As treatment of refractory cases of idiopathic inflammatory myopathies (IIMs) has been challenging, there is growing interest in assessing novel biologics that target various pathways implicated in the pathogenesis of IIM. In the largest clinical trial in adult and juvenile IIM assessing the effectiveness of rituximab, the primary outcome was not met but 83% of this refractory group of IIM patients met a predefined definition of improvement and rituximab demonstrated a significant glucocorticoid-sparing effect.

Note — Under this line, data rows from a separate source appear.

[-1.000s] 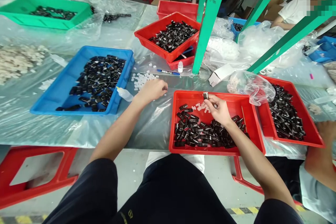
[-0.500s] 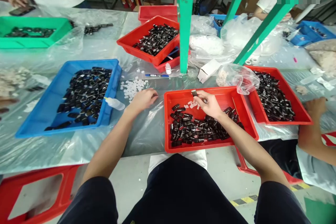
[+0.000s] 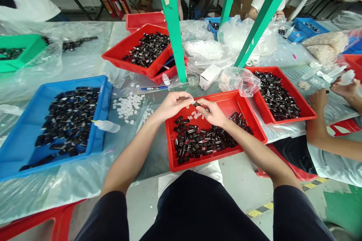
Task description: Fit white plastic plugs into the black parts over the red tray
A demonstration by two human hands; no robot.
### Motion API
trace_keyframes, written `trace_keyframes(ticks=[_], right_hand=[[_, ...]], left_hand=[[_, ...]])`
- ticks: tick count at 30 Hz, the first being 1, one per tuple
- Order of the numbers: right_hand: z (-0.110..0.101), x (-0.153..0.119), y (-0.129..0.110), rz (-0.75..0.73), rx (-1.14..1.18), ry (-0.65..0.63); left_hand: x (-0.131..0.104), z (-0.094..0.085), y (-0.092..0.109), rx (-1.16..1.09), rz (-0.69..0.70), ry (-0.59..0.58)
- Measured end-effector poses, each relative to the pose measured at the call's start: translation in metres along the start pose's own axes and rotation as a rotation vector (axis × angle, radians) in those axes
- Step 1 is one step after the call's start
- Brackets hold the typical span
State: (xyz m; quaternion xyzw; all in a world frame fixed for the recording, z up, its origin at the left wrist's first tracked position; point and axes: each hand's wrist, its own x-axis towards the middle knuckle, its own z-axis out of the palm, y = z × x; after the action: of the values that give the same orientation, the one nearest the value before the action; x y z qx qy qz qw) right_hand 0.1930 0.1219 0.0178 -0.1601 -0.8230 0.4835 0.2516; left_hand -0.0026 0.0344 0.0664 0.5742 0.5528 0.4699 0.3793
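Over the top edge of a red tray (image 3: pixel 217 155), my two hands meet. My right hand (image 3: pixel 212 112) is closed around a small black part (image 3: pixel 195 103) with a pale end. My left hand (image 3: pixel 175 104) is pinched against that pale end; whatever lies between its fingertips is too small to make out. Many black parts (image 3: pixel 202 141) lie in the tray below, with a few translucent white pieces (image 3: pixel 195 115) near its top. More flat white pieces (image 3: pixel 127 106) are scattered on the table left of my left hand.
A blue tray (image 3: pixel 105 120) of black parts stands left, a squeeze bottle (image 3: pixel 107 125) against its side. Another full red tray (image 3: pixel 312 115) adjoins mine at right. Behind are a green post (image 3: pixel 177 45), a white box (image 3: pixel 208 77) and a pen (image 3: pixel 154 88). A co-worker's hands (image 3: pixel 319 98) work at right.
My left hand has moved right from beside the scattered white pieces to the black part in my right hand. The two hands now meet over the tray. The view has shifted rightward.
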Motion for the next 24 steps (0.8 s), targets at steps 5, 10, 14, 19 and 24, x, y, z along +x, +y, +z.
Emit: trace_keyframes(ticks=[5, 10, 14, 19, 24], right_hand=[[-0.002, 0.0, -0.002, -0.001, -0.058, 0.012], [-0.004, -0.001, -0.006, -0.003, -0.157, 0.012], [-0.006, -0.001, -0.007, -0.061, -0.187, 0.034], [-0.009, -0.002, -0.008, -0.069, -0.216, 0.028], [-0.009, -0.002, -0.012, -0.079, -0.275, 0.021]], left_hand=[[0.001, -0.004, -0.007, 0.011, -0.018, -0.01], [0.001, -0.005, -0.01, -0.019, -0.027, -0.044], [0.001, -0.004, -0.009, -0.066, -0.107, -0.097], [0.0, -0.004, -0.011, -0.104, -0.126, -0.08], [0.002, -0.002, -0.014, -0.196, -0.167, -0.068]])
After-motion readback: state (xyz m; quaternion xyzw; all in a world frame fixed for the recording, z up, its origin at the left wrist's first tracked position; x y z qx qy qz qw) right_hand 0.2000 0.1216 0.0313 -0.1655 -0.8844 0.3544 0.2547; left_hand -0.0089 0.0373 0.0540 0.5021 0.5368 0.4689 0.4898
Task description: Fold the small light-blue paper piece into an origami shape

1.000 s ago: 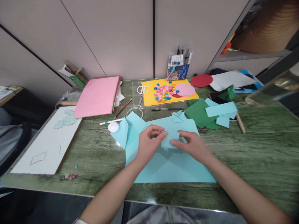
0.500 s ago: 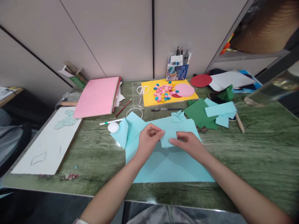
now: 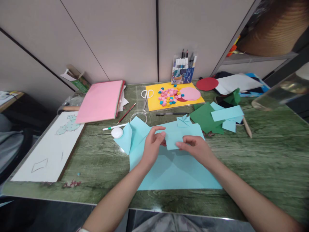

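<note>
My right hand (image 3: 196,148) pinches the lower right part of a small light blue paper square (image 3: 174,138), thumb in front. At the square's left edge is my left hand (image 3: 154,143), its thumb and index finger apart; whether its lower fingertips touch the paper I cannot tell. Both hands are above a large light blue paper sheet (image 3: 178,175) lying on the table. A small folded light blue paper piece (image 3: 183,121) rests at that sheet's top edge. To the left lies a larger folded light blue paper (image 3: 138,130) with a white egg-shaped object (image 3: 117,132) beside it.
White scissors (image 3: 146,94), a tape roll (image 3: 138,118) and a black pen (image 3: 172,113) lie behind. Colourful paper bits (image 3: 169,95) cover a yellow sheet (image 3: 152,104). Green paper (image 3: 205,117) is at right; a drawing board (image 3: 45,154) and pink paper (image 3: 101,100) at left.
My left thumb has come off the small square's left edge and the index finger has stretched out. My right hand keeps its pinch, with the square slightly shifted.
</note>
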Available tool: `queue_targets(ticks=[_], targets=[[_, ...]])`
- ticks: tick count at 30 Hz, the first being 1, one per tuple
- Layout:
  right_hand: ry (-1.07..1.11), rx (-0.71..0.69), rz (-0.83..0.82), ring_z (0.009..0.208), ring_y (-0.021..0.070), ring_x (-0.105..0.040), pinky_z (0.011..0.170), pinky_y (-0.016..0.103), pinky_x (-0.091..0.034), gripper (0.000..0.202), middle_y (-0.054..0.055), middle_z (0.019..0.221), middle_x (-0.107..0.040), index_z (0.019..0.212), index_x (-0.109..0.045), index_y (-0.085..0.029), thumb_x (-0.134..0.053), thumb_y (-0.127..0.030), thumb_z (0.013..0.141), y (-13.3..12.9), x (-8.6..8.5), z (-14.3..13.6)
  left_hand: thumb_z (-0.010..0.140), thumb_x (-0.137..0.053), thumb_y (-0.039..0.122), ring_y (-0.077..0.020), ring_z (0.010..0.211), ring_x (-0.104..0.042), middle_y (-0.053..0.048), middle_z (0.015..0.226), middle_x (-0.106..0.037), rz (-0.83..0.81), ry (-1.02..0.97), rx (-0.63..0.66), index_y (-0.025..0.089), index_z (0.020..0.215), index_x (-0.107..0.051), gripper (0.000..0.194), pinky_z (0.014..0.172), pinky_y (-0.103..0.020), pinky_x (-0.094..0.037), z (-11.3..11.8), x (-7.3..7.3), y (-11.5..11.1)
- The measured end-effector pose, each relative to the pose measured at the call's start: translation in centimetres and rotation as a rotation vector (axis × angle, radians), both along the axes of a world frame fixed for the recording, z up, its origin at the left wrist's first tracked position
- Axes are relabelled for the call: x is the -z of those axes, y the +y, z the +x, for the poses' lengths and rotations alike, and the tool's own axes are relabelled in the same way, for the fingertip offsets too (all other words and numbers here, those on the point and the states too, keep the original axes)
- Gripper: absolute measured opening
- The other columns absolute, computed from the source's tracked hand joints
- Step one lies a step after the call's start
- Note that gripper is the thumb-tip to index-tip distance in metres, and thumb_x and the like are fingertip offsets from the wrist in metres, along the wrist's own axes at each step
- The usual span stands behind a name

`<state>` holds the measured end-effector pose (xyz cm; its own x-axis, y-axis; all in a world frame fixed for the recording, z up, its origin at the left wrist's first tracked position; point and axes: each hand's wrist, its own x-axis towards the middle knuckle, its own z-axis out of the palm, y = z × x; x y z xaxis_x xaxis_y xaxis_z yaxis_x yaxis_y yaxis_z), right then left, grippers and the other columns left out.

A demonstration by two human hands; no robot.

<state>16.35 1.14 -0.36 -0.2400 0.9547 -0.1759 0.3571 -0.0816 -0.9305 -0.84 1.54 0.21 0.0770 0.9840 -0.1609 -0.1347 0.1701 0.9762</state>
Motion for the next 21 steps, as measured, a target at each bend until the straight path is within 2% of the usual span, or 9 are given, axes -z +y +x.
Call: queue_targets(ticks=[4,6,10,15,21], targets=[[-0.030,0.024,0.047,0.054,0.0104,-0.034,0.053,0.024,-0.029,0.042,-0.005,0.051,-0.035,0.051,-0.038,-0.019,-0.057,-0.047,0.076,0.0,-0.1,0.0,0.070,-0.067,0.031,-0.0075,0.048,-0.037,0.009,0.051,-0.038,0.046,0.090,0.061,0.021,0.100,-0.050,0.037,0.048,-0.019,-0.030,0.2,-0.4,-0.3],[-0.032,-0.005,0.048,0.055,0.0112,-0.038,0.054,0.025,-0.032,0.041,-0.004,0.051,-0.041,0.050,-0.042,-0.018,-0.056,-0.047,0.077,0.0,-0.3,-0.1,0.070,-0.068,0.030,-0.0067,0.046,-0.032,0.010,0.051,-0.034,0.044,0.095,0.056,0.021,0.099,-0.052,0.035,0.046,-0.019,-0.026,0.2,-0.3,-0.3],[0.045,-0.056,0.021,0.063,0.0146,-0.052,0.063,0.026,-0.039,0.036,0.000,0.060,-0.059,0.056,-0.056,-0.018,-0.054,-0.044,0.079,-0.1,-0.5,-0.1,0.074,-0.064,0.027,-0.0075,0.049,-0.033,0.008,0.054,-0.033,0.087,0.079,-0.024,0.023,0.095,-0.057,0.023,0.048,-0.020,-0.026,-0.1,0.2,-0.1],[0.108,-0.047,0.014,0.065,0.0152,-0.056,0.065,0.026,-0.040,0.032,0.001,0.063,-0.062,0.058,-0.060,-0.018,-0.055,-0.041,0.080,-0.2,-0.7,0.0,0.077,-0.059,0.024,-0.0111,0.066,-0.048,0.000,0.073,-0.059,0.143,0.106,-0.053,0.020,0.081,-0.067,0.010,0.062,-0.022,-0.038,-0.3,0.7,0.1],[0.133,-0.023,-0.031,0.075,0.0188,-0.059,0.074,0.029,-0.042,0.035,0.003,0.070,-0.067,0.064,-0.062,-0.018,-0.046,-0.041,0.085,0.0,-1.1,0.0,0.077,-0.059,0.027,-0.0154,0.075,-0.055,-0.003,0.083,-0.067,0.114,0.133,-0.038,0.020,0.084,-0.069,0.014,0.067,-0.025,-0.042,-0.1,0.6,-0.2]])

Antitumor necrosis factor utility in IIM is generally limited by uncertain efficacy data along with recent reports suggesting their potential for inducing systemic autoimmune disease including IIM. Further research is required to evaluate the role of newer therapies such as tocilizumab (anti-interleukin-6), abatacept (inhibition of T-cell costimulation), sifalimumab (anti-interferonα) and ruxolitinib, (Janus kinase inhibitor) given their biological plausibility and encouraging recent small case series results. Future clinical trials should consider the targeting of biomarkers implicated in the etiopathogenesis of IIM, predictive factors of treatment response, recent revisions in IIM classification criteria, as well as newly developed data-driven response criteria which employ validated core set measures.